In the MediPlus database, 43,486 patients had a diagnosis of type 2 diabetes. Of the 11,543 who had their first observed diagnosis between 2003 and 2005, 9,158 patients (54% male) met the inclusion criteria for this analysis. Mean (SD) age was 62.4 (12.8) years, with 9.6%, 44.3%, 27.5%, and 18.6% of patients within the 30- < 45, 45- < 65, 65- < 75, 75+ age groups, respectively (Table ). HbA1c values were available for 55% (n/N = 5,044/9,158) of the entire cohort. There was no association between age and missing HbA1c values (p = 0.3876 for trend using chi-square test). Mean (SD) HbA1c at diagnosis was 8.1% (2.3) for the cohort of patients with HbA1c values, and 8.7% (2.4), 8.3% (2.3), 8.0% (2.2), and 7.7% (2.0) for those in the 30- < 45, 45- < 65, 65- < 75, 75+ age groups, respectively. The presence of pre-existing co-morbid conditions at baseline increased with age, except for liver disease where the opposite was observed (Table ). During the follow-up period, newly diagnosed co-morbid conditions included cardiovascular conditions (5.7%), microvascular complications of diabetes (7.2%), cancer (1.8%), edema (1.7%), liver disease (0.5%), and Alzheimer's disease/dementia (0.2%). Use of antihypertensive and gastroprotective agents increased with age, whereas use of lipid-modifying agents was similar across age groups (Table ). Newly prescribed medications during the follow-up included antihypertensive (10.1%), lipid-modifying (28.6%), weight-reducing (1.6%), and gastroprotective agents (6.3%).
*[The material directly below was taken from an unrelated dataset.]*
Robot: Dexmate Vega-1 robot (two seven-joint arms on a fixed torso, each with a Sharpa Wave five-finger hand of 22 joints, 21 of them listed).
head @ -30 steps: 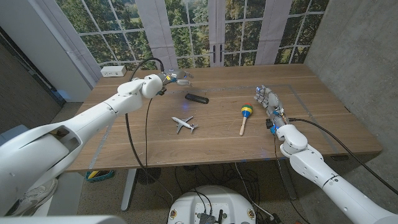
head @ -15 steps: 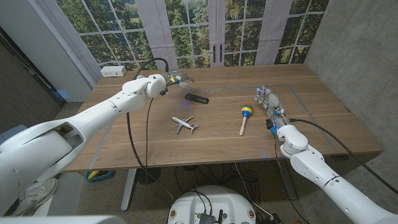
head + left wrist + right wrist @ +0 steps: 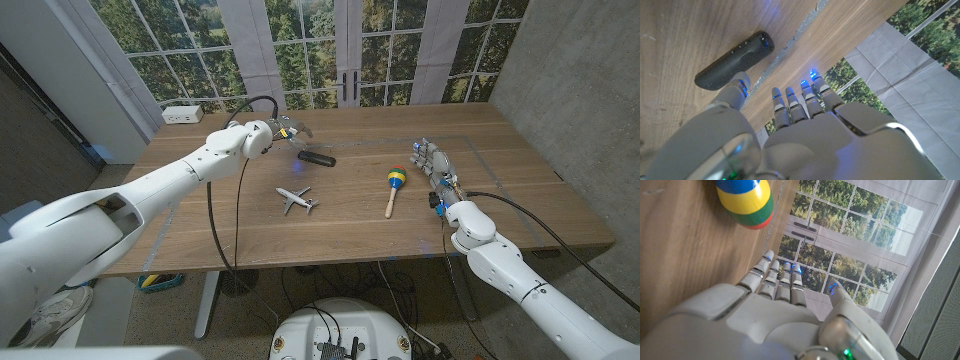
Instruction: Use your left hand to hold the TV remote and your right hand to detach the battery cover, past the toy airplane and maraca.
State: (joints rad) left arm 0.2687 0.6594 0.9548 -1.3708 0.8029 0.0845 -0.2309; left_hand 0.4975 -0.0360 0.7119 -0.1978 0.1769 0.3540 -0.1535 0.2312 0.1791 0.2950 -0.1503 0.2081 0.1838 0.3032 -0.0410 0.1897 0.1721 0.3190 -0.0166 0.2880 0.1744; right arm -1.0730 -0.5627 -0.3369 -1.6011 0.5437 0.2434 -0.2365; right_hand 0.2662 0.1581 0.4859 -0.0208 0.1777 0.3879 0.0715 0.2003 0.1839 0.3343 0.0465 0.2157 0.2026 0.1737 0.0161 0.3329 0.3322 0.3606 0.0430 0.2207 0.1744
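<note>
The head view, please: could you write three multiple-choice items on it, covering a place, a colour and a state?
1. What lies between the TV remote and the table's near edge?
A. toy airplane
B. a mug
C. a book

2. The maraca head's colours are:
A. black and white
B. blue, yellow, green and red
C. all pink

3. The left hand is:
A. lifting the remote
B. open beside the remote
C. holding the maraca

Answers: 1 A, the airplane sits nearer than the remote. 2 B, its bands show these colours. 3 B, its fingers are spread and hold nothing.
</note>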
Baseline characteristics of patients with newly diagnosed type 2 diabetes during the index period
Overall, 36%, 42%, and 51% of patients initiated antihyperglycaemic therapy within 180 days, 1 year, and 2 years of diagnosis, respectively. The proportion of patients who had treatment initiated within 2 years of diagnosis decreased with advancing age (65%, 55%, 46%, and 40% for patients in the 30- < 45, 45- < 65, 65- < 75, 75+ age groups, respectively). The median time to treatment initiation increased with advancing age (213, 530, > 730, and > 730 days for patients in the 30- < 45, 45- < 65, 65- < 75, 75+ age groups, respectively [Figure ]). Among the treated patients, median (25th, 75th percentile) time to treatment initiation was 63 (8, 257) days, with treatment initiation increasingly delayed with age. Of the treatments prescribed, 76% of patients were prescribed metformin, 19% sulphonylurea, 4% insulin, and 1% other. Metformin use decreased with age (77%, 82%, 76%, and 66%, for patients in the 30- < 45, 45- < 65, 65- < 75, 75+ age groups, respectively; p < 0.0001 for trend using chi-square test) and sulphonylurea use increased with age (15%, 15%, 22%, and 32%, respectively; p < 0.0001 for trend using chi-square test).
Kaplan-Meier curves for time to initiation of antihyperglycaemic therapy after diagnosis of type 2 diabetes by age group.
Cox regression analysis adjusting for patients' baseline characteristics showed that increasing age was associated with longer time to initiation of antihyperglycaemic medication (Table ). An HbA1c ≥ 7.5% at diagnosis was associated with shorter time to treatment initiation (Table ). In this cohort of patients (i.e., HbA1c ≥ 7.5% at diagnosis, n = 2,446), 73%, 81%, and 87% initiated antihyperglycaemic therapy within 180 days, 1 year, and 2 years of diagnosis, respectively. There was a significant interaction between age and HbA1c at diagnosis such that the negative effect of age on treatment initiation was reduced in individuals with higher HbA1c values at diagnosis, i.e., ≥ 7.5% (Table ). Other significant predictors associated with shorter time to antihyperglycaemic medication initiation included female gender, use of lipid-modifying agents, use of weight-reducing agents and later physician registration year. The missing indicator for HbA1c values was associated with shorter time to initiation (Table ). During the follow-up period, development of cardiovascular conditions (Table ), hospitalization, and new use of antihypertensive, lipid-modifying, gastroprotective, or weight-reducing agents were associated with shorter times to treatment initiation (Table ).
Adjusted hazard ratios for initiation of antihyperglycaemic treatment
Figure illustrates that higher HbA1c values at the end of follow up were associated with lower levels of non-treatment with antihyperglycaemic medications. Within each HbA1c category there was a significant trend for patients in the older age groups to remain untreated (Figure ). Among those untreated, the proportion of patients with an HbA1c ≥ 7.5% was not statistically different across age groups (p > 0.05).
Proportion of patients untreated with antihyperglycaemic medication after the 2-year follow-up period by age group and last available HbA1c value.